For our hyperbola, the foci are located at

• \((2, 5)\), and
• \((2, -5)\).

These lie further from the center than the vertices, indicating the focus of a hyperbola.
The distance from the center to a focus is represented by \(c\). Here, \(c = 5\). This distance plays a crucial role in define the hyperbola, as it helps us calculate \(b\) - the half-length of the conjugate axis using the relationship \(c^2 = a^2 + b^2\).
With \(a = 3\) and \(c = 5\), we find \(b = 4\). This interrelationship of \(a\), \(b\), and \(c\) defines the hyperbola's precise geometry.

A hyperbola possesses several distinct properties that differentiate it from other conic sections like ellipses and parabolas. One major property is that it consists of two disconnected curves called branches.
For the given equation of the hyperbola \[\frac{y^2}{9} - \frac{(x-2)^2}{16} = 1,\]we see that this is a vertical hyperbola because the \(y\) term comes first.
Some key properties include:

• **Asymptotes:** These are the lines that the hyperbola approaches but never touches.
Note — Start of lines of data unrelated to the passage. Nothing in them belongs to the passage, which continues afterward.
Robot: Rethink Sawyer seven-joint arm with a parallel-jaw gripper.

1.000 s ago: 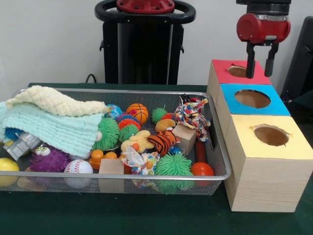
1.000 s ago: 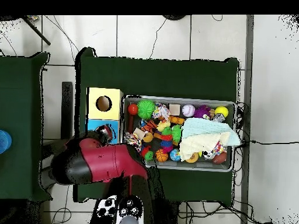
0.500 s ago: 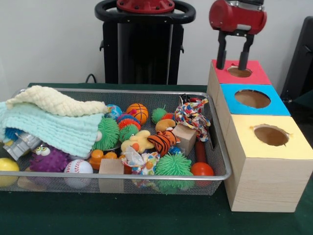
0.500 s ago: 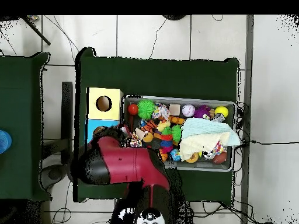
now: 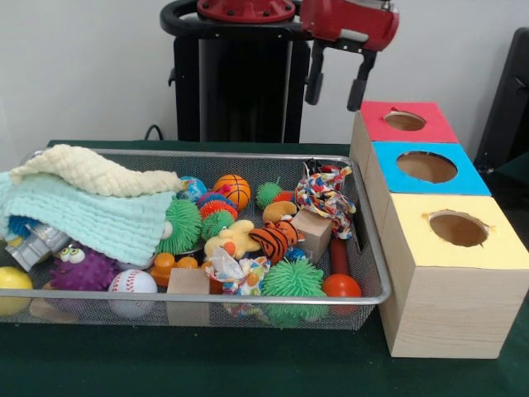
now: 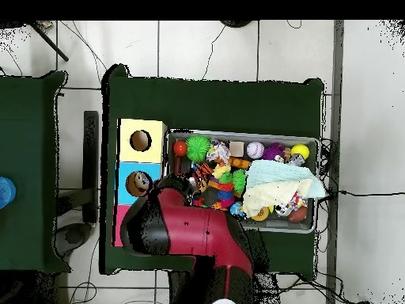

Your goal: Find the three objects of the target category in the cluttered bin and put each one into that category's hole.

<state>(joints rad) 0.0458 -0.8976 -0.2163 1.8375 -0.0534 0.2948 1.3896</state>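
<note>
My gripper hangs open and empty, high over the far right corner of the wire bin, just left of the red-topped box. Beside the bin three hole boxes stand in a row: red, blue and yellow. The bin holds a basketball, a baseball, a red ball, a yellow ball, green spiky balls, a tiger plush, a rope toy and wooden blocks. In the overhead view the arm covers the red box and the bin's corner.
A mint blanket and a cream one cover the bin's left part, hiding what lies beneath. A purple fuzzy toy sits at the front left. The yellow box and the blue box show uncovered from overhead.
The gripper has swung left, from over the red box's hole to above the bin's far right corner, staying open and empty. Nothing in the bin has moved.
</note>
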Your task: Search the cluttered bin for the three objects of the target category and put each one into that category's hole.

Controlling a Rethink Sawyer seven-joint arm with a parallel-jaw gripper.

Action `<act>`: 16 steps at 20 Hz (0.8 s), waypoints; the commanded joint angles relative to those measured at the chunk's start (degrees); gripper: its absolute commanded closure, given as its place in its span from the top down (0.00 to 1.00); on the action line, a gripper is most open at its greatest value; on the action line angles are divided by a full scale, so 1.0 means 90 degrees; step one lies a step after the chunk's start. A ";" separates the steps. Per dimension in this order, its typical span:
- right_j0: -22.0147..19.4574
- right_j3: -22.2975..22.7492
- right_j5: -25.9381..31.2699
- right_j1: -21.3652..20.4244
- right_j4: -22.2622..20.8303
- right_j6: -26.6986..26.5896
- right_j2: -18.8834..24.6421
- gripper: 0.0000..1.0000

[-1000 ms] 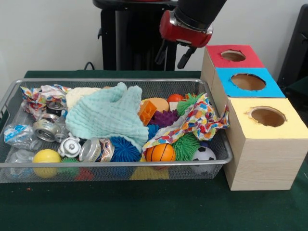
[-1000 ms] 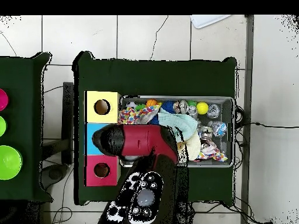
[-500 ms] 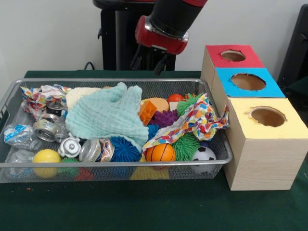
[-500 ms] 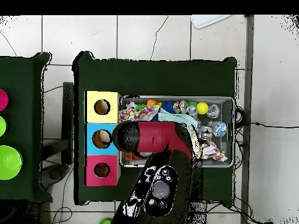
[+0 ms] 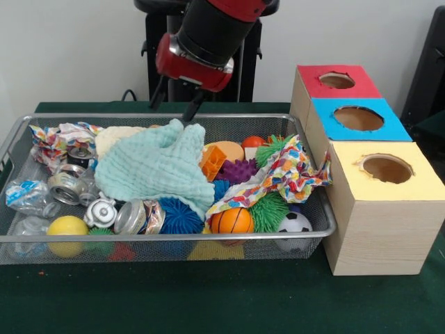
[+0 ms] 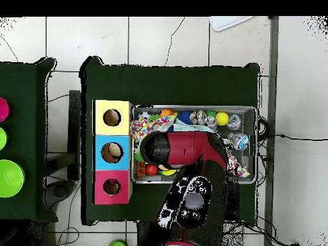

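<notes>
The wire bin (image 5: 327, 221) holds a jumble. A pale teal cloth (image 5: 156, 170) lies over its middle and a bright patterned cloth (image 5: 288, 174) drapes its right end. Around them are an orange basketball (image 5: 231, 221), a soccer ball (image 5: 295, 223), a yellow ball (image 5: 67, 228), spiky balls in blue (image 5: 179, 216), green (image 5: 270, 209) and purple (image 5: 238, 170), crushed cans (image 5: 67, 184) and a plastic bottle (image 5: 28, 195). My gripper (image 5: 170, 110) hangs open and empty just above the teal cloth's back edge. From overhead, the arm (image 6: 182, 148) covers the bin's middle and hides the gripper.
Three boxes with round holes stand in a row right of the bin: red (image 5: 368, 87) farthest, blue (image 5: 389, 129) in the middle, yellow (image 5: 424, 184) nearest. Overhead, a tan shape shows inside the blue box's hole (image 6: 113, 152). A second green table (image 6: 25, 96) holds coloured bowls.
The arm has swung from beside the red and blue boxes across to the bin's middle and dropped lower, with the gripper still open and empty. Nothing in the bin has shifted.
</notes>
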 commanded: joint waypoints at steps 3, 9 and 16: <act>-0.0206 -0.0315 -0.0917 0.0441 -0.0674 0.0515 0.0167 1.00; -0.0318 -0.0231 -0.1370 0.0520 -0.0733 0.0623 0.0189 1.00; -0.0917 0.0222 -0.1141 0.0704 -0.0080 0.0692 0.0741 1.00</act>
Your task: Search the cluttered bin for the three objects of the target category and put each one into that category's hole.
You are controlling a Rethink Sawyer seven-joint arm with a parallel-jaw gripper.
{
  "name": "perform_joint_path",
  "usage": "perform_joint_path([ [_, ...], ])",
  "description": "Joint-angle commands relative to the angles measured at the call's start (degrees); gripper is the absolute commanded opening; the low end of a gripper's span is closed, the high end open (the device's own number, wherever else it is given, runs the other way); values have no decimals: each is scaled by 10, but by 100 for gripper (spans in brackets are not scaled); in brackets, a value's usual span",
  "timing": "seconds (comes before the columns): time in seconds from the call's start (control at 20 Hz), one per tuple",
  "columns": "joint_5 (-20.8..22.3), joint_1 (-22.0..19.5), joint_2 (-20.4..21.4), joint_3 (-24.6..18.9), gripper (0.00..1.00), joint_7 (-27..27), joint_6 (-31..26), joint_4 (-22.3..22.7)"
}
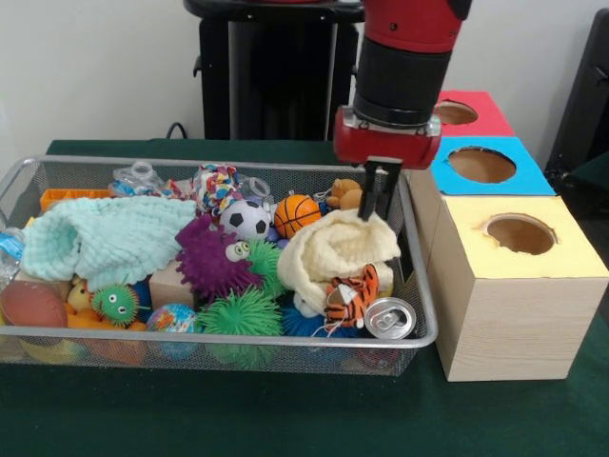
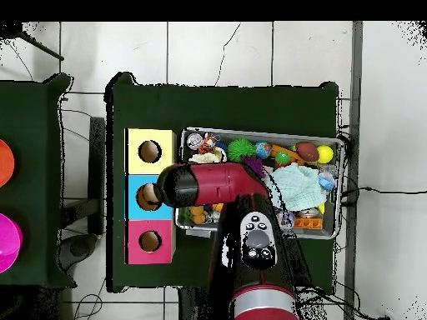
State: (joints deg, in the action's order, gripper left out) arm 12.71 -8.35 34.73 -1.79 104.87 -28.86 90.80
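Observation:
The wire mesh bin is full of toys and cloths; it also shows in the overhead view. One multicoloured patchwork bundle lies at the bin's far side, left of the middle. I see no other such bundle. My gripper points straight down over the bin's right part. Its fingers are close together on the raised top of a cream cloth. The yellow-topped box with its round hole stands right of the bin, also in the overhead view. In the overhead view the arm hides the gripper.
Blue-topped and red-topped boxes stand behind the yellow one. In the bin lie a mint cloth, a purple spiky ball, green spiky balls, a tiger toy and a can.

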Motion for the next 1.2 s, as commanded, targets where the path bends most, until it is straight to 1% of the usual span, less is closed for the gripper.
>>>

For a vertical hyperbola like ours, the equations of the asymptotes are derived from its equation.
• **Center:** Located at \((h, k)\) which is \((2, 0)\) in our case.
• **Axes:** The transverse axis is vertical with length \(2a\) and the conjugate axis is horizontal with length \(2b\).

Understanding these properties helps visualize the hyperbola, ensuring you can graph it accurately and appreciate its unique characteristics in coordinate space.